[Proposal] Improved graceful shutdown (zero downtime) #18914

ReToCode · 2018-03-09T11:37:19Z

Problem / Motivation

We operate more than 3500 containers on a large OpenShift cluster. A lot of of applications have the same problem with the current termination process. To achieve zero downtime in rolling updates, pod restarts and evacuation of nodes due to maintenance an application has to do the following things:

Pod has to be killed due to some of the above mentioned events
Kubernetes/OpenShift sends a SIGTERM signal
Application has to catch the SIGTERM signal
Application has to set its readyness probe to false to stop getting new traffic
Application has to wait until no new connections are sent via service
In OpenShift the application also has to wait until the HA-Proxy is reloaded to not get any traffic from there. Also the HA-Proxy has it's own health check which is not in sync with the readyness state of Kubernetes. To signal HA-Proxy to not send any more traffic the HTTP listener port has to be closed.
The application has to finish it's active requests (within the terminationGracePeriodSeconds) and then terminate itself

@sbb we implemented this behaviour for Spring Boot 1 & 2 with this extension library:
https://github.com/SchweizerischeBundesbahnen/springboot-graceful-shutdown

But this solution only works for java apps. All other languages/webservers have to implement the same thing again and again. We talked to a lot of people/companies that use OpenShift/Kubernetes and all of them struggle with this issue. Thus, I would like to propose a solution where the container platform handles the termination a bit differently.

Proposal

Introduce a pod new life cycle state, something like "TerminationPreparation", in this state

Stop the readyness-check and set the container to "NotReady", stop sending SDN traffic to that container
In OpenShift remove the container from the HA-Proxy config, wait until all HA-Proxies are reloaded
Introduce a new setting where an application can define how long it needs to finish existing requests. This could also be something like the readyness/liveness checks (e.g. terminationPreparationGracePeriodSeconds).
If this time is up, or the application signals that is is done processing requests, send the SIGTERM
Applications still can handle that signal if they have to do things like cleanup, but it is no longer mandatory for "zero downtime"

This would massively improve the availability of our applications during any form of container termination. Developers would no longer need to take care of that manually.

ReToCode · 2018-03-09T11:41:54Z

As discussed in advance, FYI: @sreber84, @eberlec, @saturnism, @smarterclayton, @knobunc.

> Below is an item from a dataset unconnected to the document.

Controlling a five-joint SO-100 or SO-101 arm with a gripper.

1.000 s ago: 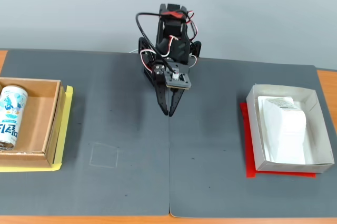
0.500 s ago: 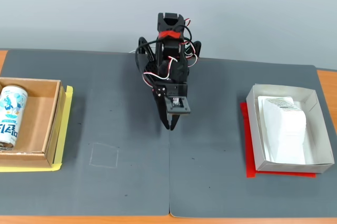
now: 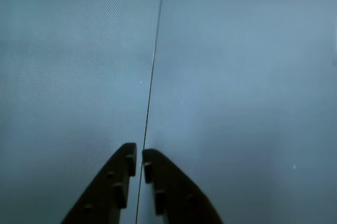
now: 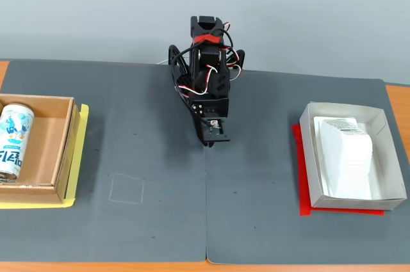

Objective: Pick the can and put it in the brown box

smarterclayton · 2018-03-09T23:03:30Z

Just so I understand, using preStop isn't an option? I.e.:

add a preStop hook wait_for_done.sh that:
waits 10s
optionally sends a signal to the process to tell it to stop accepting new requests
waits until the process is done before exiting

won't solve your issue?

I agree that the wait 10s in preStop is ugly, but your wait script can control how long before termination you have to exit, even if your process doesn't work. I.e. if you have a 60s timeout on requests, you should be able to set termination grace period to 120s, set preStop to wait 60s + 10s for buffer, then exit. Then you'll get 50s for graceful shutdown before SIGKILL gets sent.

ReToCode · 2018-03-10T15:37:40Z

This should work yes, but this way all the apps/devs would have to add that themselves.

At least the first part (stop sending new traffic to an app before sending the SIGTERM) seems like a good idea on platform level. In a "classic environment" one would remove an app from a load balancer before even thinking about stopping it. I think it would help a lot of people/apps if this would be changed globally. I heard that quite a lot of people struggle with the same problem.

I agree on the second part (to finish active requets before quitting). This is the apps responsability and can also be done in the way you described.

jwforres · 2018-03-20T13:42:01Z

@openshift/sig-pod @openshift/sig-networking

sjenning · 2018-03-21T03:45:11Z

This would involve upstream as we are talking about core kube components here. I agree this is an issue and I do hear about it in the community.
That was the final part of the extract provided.